Bruno beijava-lhe o pescoço enquanto brincava com sua entrada, roçando-a com a polpa de um dedo úmido, sentindo-a pulsar sob o contato. Quando o sentiu pronto, penetrou-o com um dedo, girando-o em círculos, alargando-o sem pressa, ouvindo cada suspiro. Depois somou o segundo, com firmeza, mas sem forçar, atento a como a pele do professor se acendia de desejo.

Aitor mordeu o lábio. O suor lhe escorria pela testa. Tentava se conter, e então o sentiu.

Bruno libertou seu membro com urgência e o levou até a entrada de Aitor, apoiando-o ali, uma mão aberta na base das costas dele, os polegares pressionando as covinhas na altura da pelve.

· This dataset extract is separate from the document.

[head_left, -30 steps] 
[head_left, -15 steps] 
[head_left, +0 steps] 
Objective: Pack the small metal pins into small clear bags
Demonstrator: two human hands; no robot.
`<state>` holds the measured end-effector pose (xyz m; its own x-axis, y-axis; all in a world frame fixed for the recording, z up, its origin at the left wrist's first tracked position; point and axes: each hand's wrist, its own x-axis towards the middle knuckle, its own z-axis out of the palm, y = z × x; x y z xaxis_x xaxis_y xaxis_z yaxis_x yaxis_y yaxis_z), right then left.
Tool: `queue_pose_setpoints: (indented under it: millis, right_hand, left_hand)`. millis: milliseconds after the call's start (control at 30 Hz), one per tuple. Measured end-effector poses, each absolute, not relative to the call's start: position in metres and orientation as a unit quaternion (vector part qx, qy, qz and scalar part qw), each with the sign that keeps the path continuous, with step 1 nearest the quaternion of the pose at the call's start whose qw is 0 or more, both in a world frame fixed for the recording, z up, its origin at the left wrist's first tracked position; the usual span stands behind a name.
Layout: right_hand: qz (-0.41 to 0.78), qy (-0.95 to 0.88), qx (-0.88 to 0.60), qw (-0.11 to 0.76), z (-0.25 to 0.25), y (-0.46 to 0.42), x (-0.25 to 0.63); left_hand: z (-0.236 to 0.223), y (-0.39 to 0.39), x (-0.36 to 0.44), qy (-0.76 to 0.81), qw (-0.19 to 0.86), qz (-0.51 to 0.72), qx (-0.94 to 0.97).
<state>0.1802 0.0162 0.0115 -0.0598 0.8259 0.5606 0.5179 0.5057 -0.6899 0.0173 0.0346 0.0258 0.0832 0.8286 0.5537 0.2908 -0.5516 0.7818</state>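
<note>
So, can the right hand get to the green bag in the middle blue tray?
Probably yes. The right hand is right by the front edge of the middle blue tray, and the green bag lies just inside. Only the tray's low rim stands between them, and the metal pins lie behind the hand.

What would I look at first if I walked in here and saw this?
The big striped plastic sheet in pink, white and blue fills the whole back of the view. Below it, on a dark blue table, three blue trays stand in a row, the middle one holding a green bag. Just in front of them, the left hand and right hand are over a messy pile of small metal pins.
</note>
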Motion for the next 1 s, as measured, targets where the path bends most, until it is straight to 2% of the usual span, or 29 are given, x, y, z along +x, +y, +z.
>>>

Avançou com cuidado, dando-lhe tempo para se adaptar, para que seu corpo o acolhesse sem dor, só prazer.

No silêncio do gabinete só se ouviam seus gemidos, o som abafado dos corpos se chocando, a umidade dos beijos e da boca de Nerea trabalhando-o sem trégua.

Bruno se agarrou aos quadris de Aitor e o apertou contra si, afundando mais. Olhou para a amiga com um sorriso atrevido, carregado de desejo. Ela lhe devolveu um olhar cúmplice.

Nerea enlaçou o pescoço de Aitor com os braços e subiu nele, guiando-o para dentro do seu sexo, prendendo-lhe os lábios num beijo faminto. Começou um vai e vem lento que empurrava o professor mais sobre Bruno, que seguia o ritmo por trás, mantendo-o preso entre os dois.

Aitor a abraçava, as mãos fechadas sobre as nádegas dela, puxando-a para si. Tinha a respiração entrecortada, o pulso disparado, o corpo em tensão.

—Meninos… eu… —já não conseguia articular uma frase inteira. Era evidente que estava à beira—. Bruno, por favor, não para.

Bruno acelerou o ritmo, ofegante, mordendo a base do pescoço do professor.

—Fica tranquilo —conseguiu dizer, cerrando os dentes para conter a vontade de se derramar—. Não tenho nenhuma intenção de parar.

—Nerea… você está bem? —Aitor a olhava, como se quisesse se certificar de que ela também estava curtindo.

—Sim… —e a maneira como ela balançava os quadris sobre ele ficou mais rápida, como se os três corressem para o mesmo fim.

Sentiu o pau dele pulsando dentro, endurecendo ainda mais, os olhos de Aitor ficando vidrados. Ele convulsionou primeiro, derramando-se dentro dela, e os músculos se fecharam em torno de Bruno, apertando-o como se quisessem espremer tudo dele.

—Ugh —um rosnado rouco nasceu na garganta de Bruno ao senti-lo. Aumentou o ritmo das investidas, mordeu o lóbulo da orelha dele e gozou numa descarga longa, segurando-o com força contra o próprio corpo.

Os três se deixaram cair sobre o carpete do gabinete, os corpos lânguidos e entrelaçados, a respiração ainda ofegante. Nerea acariciava o peito de Aitor com a cabeça apoiada no ombro dele, enquanto Bruno lhe tomava o rosto com uma mão e o beijava devagar, com um eco de paixão que demoraria a se apagar.

—Imagino que agora sim —murmurou Aitor com os olhos fechados— deveríamos ir falar com o reitor.

Nenhum dos dois se moveu. E ele também não tinha pressa nenhuma.